I often get asked about the etiquette of turning people down on LinkedIn; whether it’s a request for a connection, recommendation or introduction, it’s really important for your reputation that you deal with these situations correctly. In this article I share with you my own personal experience and the questions I’ve been asked along the way.
How to decide if you should accept an invitation to connect or not
- Do I know them well enough?
- Can I trust them? By accepting their invitation to connect you’ll normally be granting them access to view your immediate connections.
- Does the addition of this connection strengthen my network?
- Will this person know people that I would benefit from an introduction to?
If you’re answering yes to most of the above, then accept. If you have any no’s creeping in then perhaps you shouldn’t.
Dealing with the invites that you don’t want to accept
It's OK to say no and it is actually a lot more polite and gracious than simply ignoring an invite. You should also remember that though it might not be the right time to connect now, things may change in the future. The best rejection I ever got was from someone I invited to connect after we had hooked up on Twitter. It went something like this…
I usually only accept invitations to connect from people I have already done business with or by introductions and recommendations from others in my network. However I look forward to reading your Tweets and getting to know you better that way.

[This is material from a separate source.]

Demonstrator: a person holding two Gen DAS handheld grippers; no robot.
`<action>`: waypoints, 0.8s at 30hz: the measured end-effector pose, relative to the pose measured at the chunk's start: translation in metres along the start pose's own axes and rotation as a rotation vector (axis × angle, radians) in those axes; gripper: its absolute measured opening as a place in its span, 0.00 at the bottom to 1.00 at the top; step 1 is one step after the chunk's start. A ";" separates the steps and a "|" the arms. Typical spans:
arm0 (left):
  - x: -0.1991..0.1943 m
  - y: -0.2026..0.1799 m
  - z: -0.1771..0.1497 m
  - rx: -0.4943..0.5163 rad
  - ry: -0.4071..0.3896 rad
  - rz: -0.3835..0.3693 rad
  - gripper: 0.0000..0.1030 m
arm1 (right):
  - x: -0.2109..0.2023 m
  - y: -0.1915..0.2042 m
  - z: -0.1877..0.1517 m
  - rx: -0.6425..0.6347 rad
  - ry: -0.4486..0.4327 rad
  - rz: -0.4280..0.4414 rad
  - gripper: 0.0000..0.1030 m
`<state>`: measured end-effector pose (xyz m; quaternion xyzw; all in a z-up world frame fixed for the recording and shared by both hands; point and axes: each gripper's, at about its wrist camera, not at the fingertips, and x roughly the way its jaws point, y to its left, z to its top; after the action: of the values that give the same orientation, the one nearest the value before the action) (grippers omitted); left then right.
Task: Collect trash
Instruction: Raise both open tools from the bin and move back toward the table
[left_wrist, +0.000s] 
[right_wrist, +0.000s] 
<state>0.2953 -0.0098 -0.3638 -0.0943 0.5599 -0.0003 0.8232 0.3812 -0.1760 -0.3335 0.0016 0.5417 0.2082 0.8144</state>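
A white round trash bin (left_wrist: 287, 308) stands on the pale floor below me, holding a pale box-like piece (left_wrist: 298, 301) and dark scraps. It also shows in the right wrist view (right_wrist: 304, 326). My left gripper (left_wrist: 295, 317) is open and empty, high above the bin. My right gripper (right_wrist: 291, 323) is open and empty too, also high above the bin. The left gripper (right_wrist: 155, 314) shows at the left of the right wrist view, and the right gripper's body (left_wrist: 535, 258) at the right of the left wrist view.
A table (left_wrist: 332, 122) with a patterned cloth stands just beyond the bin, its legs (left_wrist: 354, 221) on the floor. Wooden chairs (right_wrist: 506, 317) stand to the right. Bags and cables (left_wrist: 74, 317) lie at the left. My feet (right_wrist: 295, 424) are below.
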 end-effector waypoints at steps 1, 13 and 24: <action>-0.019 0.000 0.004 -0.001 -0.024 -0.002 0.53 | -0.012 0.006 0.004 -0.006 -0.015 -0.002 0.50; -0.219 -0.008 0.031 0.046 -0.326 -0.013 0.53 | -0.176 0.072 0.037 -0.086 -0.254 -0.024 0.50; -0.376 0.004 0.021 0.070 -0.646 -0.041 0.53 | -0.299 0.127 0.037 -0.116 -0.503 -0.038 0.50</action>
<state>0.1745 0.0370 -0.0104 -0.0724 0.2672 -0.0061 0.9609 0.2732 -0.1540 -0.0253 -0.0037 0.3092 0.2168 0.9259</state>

I was pleased because Bill took the time to send a response and showed respect for our current relationship on Twitter, which continued to develop to the point where I eventually got an invitation to connect from him.
The point here is that if he had ignored my invitation to connect, it’s highly likely that I would have felt rejected and not continued our conversations on Twitter, and that would have been a big missed opportunity. It’s simple human psychology – we all like to feel valued and none of us like to be ignored.
How to decide if you should give a recommendation or not
People will request recommendations from you. The test here is: would you give them a reference offline for a job or for a tender?
Turning down a request for a recommendation
Don’t be afraid to turn down a request for recommendation, but do it kindly and with a positive attitude. My friend and top blogger Chris Brogan suggested that I use this approach...
I’m honored you asked for a recommendation. Thanks for thinking of me. Because I haven’t worked enough with you professionally, I fear my recommendation wouldn’t be useful.
Honesty really is the best policy, and when I’ve done this I’ve actually had messages back thanking me for taking the time to write. Being up-front like this creates a mutual respect, and strengthens relationships.
How to deal with requests to make an introduction
People will want to get to reach out to a connection of yours by using the LinkedIn introduction tool. I try to help with introductions as often as possible as it creates trust and gratitude within my connections. But often you might not feel it’s appropriate to make an introduction. The test for this is simple:
Do you know the person asking for the introduction well enough to introduce them to your other connections? Can you vouch for them?
Your first instinct is usually the right one when deciding this.
Declining a request for an introduction
If you don’t feel comfortable making an introduction, for whatever reason, then don’t. Hit the decline button, but always decline politely. For example:
“unfortunately, on this occasion, I don’t feel that I’m best placed to help with an introduction...”
Declining an introduction
You’ll no doubt at some point receive an introduction via someone in your immediate connections. The decision to accept is often clean cut, e.g. if someone is offering you a paid engagement or making/offering you a service that you definitely need. But sometimes you will receive an introduction regarding something that is just not a right fit for you.
If you’ve received an introduction but don’t want what they’re selling or are unable to help, don’t just ignore the introduction. Hit the decline button and write a polite note. For example:
“I’m sorry, but on this occasion, I don’t feel that I’m best placed to help you…”
Declining to make or accept introductions
It’s a respect thing; being courteous is just good manners. If someone asks you to make an introduction and there is a practical reason to decline, do so in a timely manner. If you don’t hit the decline button, you’re locking up one of the introductions from the quota of the person who’s asked for the introduction. Anyone with the free LinkedIn account can only make five introductions per year and so they are a valuable commodity, especially as outstanding introduction requests don’t expire for six months.
It’s over to you…
There is no rule book for managing your LinkedIn connections. As with networking face-to-face, try and treat people as you would wish to be treated yourself; be courteous and polite and people will value you all the more for it.